His words brought a bitter taste to her mouth. Hate? Love? She didn't know which. A lot had happened over the years.
"Perhaps I'd better." She reached down beside her, took a large envelope from her bag, and handed it to him. He stared at it and slowly turned it over in his hand. Carrie glared at him as if daring him to open it. He slipped out the photos and peered at the first. Softness appeared on his face, and Carrie could see a tear gathering in his eye. It was a photo of a beautiful young woman, almost the clone of Carrie, with dark hair, soft but expressive eyes, and a smile that would flatter the Mona Lisa.
"That's my mother, isn't it?" she said, waiting for a response.
He looked up, still teary-eyed, then tried to put on a gruff, macho "I don't care" attitude. "Yeah, that's her. Beautiful, wasn't she?"
"Look at the rest." Her voice had a sergeant major sound, and her brow furrowed.
Tully looked at the second photo. It was a shot of him as a young man, hand in hand with Briony as they walked through a London street. He held the photo in his hand for several seconds as if he didn't want to put it down. He moved to the next photo where a very pregnant Briony held Tully's hand, with a broad smile on her face and Saint Paul's Cathedral in the background. It showed two very happy people, obviously deeply in love.
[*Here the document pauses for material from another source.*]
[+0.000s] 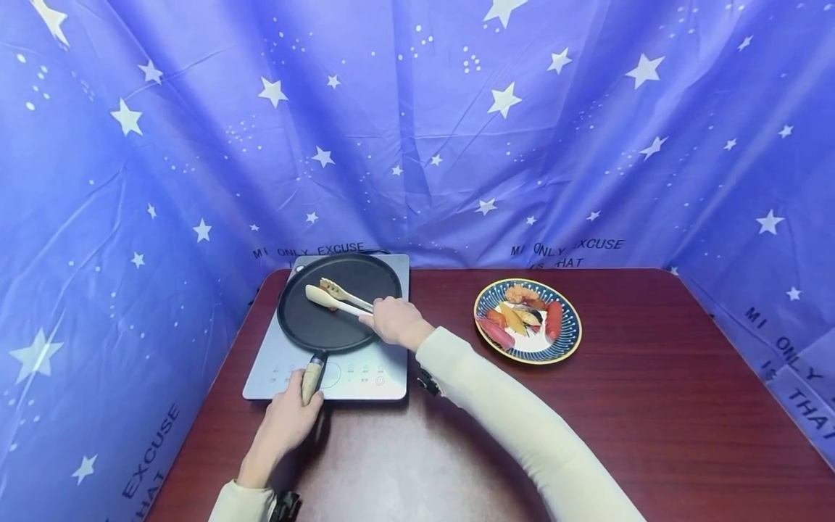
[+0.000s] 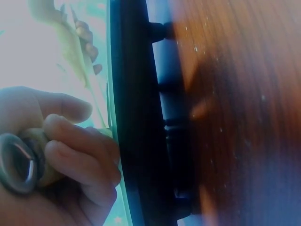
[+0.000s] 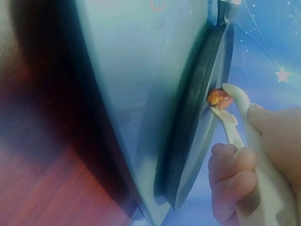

Dropping it on the coffee table, he stared at her. "Jesus, they'd follow you into the toilet if they could."
"Now, look at the last one," she said with venom in her tone. While the first three were in black and white, the last was in full colour and showed Tully kneeling over Briony, holding a gun. She lay on the ground, her side torn open, with what appeared to be blood running down her chin. His other hand was bloodied as he tried to push her intestines back into the cavity..
"Oh God," he said, his eyes now filled with tears and a look of anguish on his face. "I never wanted you to know about this."
"That's obvious, you bastard."
Tully looked down guiltily and then turned the envelope over to see the address. It simply said The Shamrock Hotel.
"Now, read the note with it." Again an order, but she, too, held back tears as she bit her lip.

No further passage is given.